There is no need to be scared child, if you're looking for advice here, your bosses bids are the last thing I would disclose on this site...


----------



## justme (Jul 4, 2012)

plumberN8 said:


> There is no need to be scared child, if you're looking for advice here, your bosses bids are the last thing I would disclose on this site...


I thought I was a total prick at times , this guy wins the prick of the decade award. :laughing:


----------



## Michaelcookplum (May 1, 2011)

plumberN8 said:


> There is no need to be scared child, if you're looking for advice here, your bosses bids are the last thing I would disclose on this site...

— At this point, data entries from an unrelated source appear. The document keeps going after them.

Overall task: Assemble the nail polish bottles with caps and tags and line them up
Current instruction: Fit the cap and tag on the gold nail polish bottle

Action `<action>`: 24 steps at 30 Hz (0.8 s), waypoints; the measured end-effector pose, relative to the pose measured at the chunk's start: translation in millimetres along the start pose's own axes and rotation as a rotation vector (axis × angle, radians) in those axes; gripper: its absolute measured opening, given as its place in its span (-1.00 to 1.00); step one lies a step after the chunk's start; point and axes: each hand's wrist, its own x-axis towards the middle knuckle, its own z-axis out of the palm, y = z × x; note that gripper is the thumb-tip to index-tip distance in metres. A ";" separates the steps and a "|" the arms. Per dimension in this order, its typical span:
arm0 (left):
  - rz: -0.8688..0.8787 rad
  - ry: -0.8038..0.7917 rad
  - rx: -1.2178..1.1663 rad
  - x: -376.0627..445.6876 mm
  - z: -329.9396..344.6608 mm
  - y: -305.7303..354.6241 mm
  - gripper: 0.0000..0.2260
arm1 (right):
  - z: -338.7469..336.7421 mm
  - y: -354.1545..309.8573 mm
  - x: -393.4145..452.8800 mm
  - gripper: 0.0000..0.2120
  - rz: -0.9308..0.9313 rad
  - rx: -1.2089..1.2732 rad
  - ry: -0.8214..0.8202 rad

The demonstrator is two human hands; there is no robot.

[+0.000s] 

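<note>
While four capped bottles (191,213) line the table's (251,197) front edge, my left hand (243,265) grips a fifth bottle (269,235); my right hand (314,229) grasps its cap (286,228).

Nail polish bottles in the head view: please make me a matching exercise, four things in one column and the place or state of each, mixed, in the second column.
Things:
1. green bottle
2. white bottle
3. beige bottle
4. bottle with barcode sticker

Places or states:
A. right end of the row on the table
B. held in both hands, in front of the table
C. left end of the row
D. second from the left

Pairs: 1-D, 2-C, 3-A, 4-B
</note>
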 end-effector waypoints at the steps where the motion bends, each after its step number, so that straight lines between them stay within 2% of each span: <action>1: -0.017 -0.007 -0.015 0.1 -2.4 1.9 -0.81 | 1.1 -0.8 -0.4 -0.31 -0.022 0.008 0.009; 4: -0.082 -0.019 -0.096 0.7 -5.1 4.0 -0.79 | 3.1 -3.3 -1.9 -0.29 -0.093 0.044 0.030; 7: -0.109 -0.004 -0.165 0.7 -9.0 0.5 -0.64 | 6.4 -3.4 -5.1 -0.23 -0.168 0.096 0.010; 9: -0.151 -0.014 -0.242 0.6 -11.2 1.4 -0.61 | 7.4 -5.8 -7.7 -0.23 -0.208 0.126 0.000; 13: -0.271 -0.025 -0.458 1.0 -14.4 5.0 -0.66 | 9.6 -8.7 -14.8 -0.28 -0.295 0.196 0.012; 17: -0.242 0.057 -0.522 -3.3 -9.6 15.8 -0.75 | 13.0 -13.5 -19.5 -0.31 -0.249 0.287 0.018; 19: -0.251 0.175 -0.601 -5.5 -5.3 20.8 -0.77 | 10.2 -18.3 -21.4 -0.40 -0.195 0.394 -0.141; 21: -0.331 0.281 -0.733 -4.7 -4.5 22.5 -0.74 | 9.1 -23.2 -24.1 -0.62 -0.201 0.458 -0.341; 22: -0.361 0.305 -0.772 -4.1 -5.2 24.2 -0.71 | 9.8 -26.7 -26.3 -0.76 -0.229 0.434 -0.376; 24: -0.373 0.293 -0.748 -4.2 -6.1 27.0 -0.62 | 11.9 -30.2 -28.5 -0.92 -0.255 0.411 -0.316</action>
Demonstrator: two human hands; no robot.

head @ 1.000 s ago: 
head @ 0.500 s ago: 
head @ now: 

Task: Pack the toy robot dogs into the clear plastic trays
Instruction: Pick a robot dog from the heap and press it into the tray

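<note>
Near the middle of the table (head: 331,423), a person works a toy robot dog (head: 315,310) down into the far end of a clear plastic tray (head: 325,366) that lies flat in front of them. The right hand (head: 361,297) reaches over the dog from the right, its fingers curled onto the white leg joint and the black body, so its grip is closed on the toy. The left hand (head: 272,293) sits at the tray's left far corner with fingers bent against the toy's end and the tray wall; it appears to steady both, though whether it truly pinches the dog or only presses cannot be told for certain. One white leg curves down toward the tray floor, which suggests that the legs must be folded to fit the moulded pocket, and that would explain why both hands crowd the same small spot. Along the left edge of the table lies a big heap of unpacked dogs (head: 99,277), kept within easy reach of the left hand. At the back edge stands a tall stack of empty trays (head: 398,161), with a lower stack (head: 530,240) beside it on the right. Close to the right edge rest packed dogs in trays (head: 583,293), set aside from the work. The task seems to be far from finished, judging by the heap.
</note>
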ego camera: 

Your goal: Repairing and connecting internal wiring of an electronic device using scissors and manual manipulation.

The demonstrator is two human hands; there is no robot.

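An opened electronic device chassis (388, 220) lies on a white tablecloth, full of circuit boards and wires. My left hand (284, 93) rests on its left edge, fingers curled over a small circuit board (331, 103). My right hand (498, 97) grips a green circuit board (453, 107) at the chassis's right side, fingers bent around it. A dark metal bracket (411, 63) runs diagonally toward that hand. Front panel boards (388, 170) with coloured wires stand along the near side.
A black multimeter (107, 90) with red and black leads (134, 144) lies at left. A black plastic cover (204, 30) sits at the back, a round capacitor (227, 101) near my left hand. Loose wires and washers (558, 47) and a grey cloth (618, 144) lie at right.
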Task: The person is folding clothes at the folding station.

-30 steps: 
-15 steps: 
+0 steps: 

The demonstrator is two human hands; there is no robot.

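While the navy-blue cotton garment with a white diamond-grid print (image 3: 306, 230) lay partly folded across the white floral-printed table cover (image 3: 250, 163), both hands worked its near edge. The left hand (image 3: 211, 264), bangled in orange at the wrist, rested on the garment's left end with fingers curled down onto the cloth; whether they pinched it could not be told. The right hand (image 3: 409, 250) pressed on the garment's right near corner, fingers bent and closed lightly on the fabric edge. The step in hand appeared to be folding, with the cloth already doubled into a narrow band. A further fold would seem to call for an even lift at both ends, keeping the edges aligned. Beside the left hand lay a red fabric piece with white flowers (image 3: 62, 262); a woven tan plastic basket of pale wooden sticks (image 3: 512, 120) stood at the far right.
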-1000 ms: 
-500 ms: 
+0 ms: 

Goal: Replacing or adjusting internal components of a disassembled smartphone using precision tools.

That's the type of advice i'd expect from a journeyman...

Thanks!👍


----------



## chonkie (Jul 31, 2014)

plumberN8 said:


> There is no need to be scared child, if you're looking for advice here, your bosses bids are the last thing I would disclose on this site...


:what: I don't think I've seen you fully comprehend what any of the posts you respond to are about. You should have stuck to Red's advice awhile back and unplugged your keyboard.


----------



## chonkie (Jul 31, 2014)

Michaelcookplum said:


> That's the type of advice i'd expect from a journeyman...
> 
> Thanks!👍


Now you're insulting journeymen? You could have gone with apprentice.


----------



## Mykeeb33 (Mar 6, 2015)

Flyout95 said:


> And a disclaimer that if they pour with out you present, they are on the hook for any leveling issues and damages.


Yea,...... good luck with that disclaimer! If you've got that many feet of drain, you WILL be there for the pour!


----------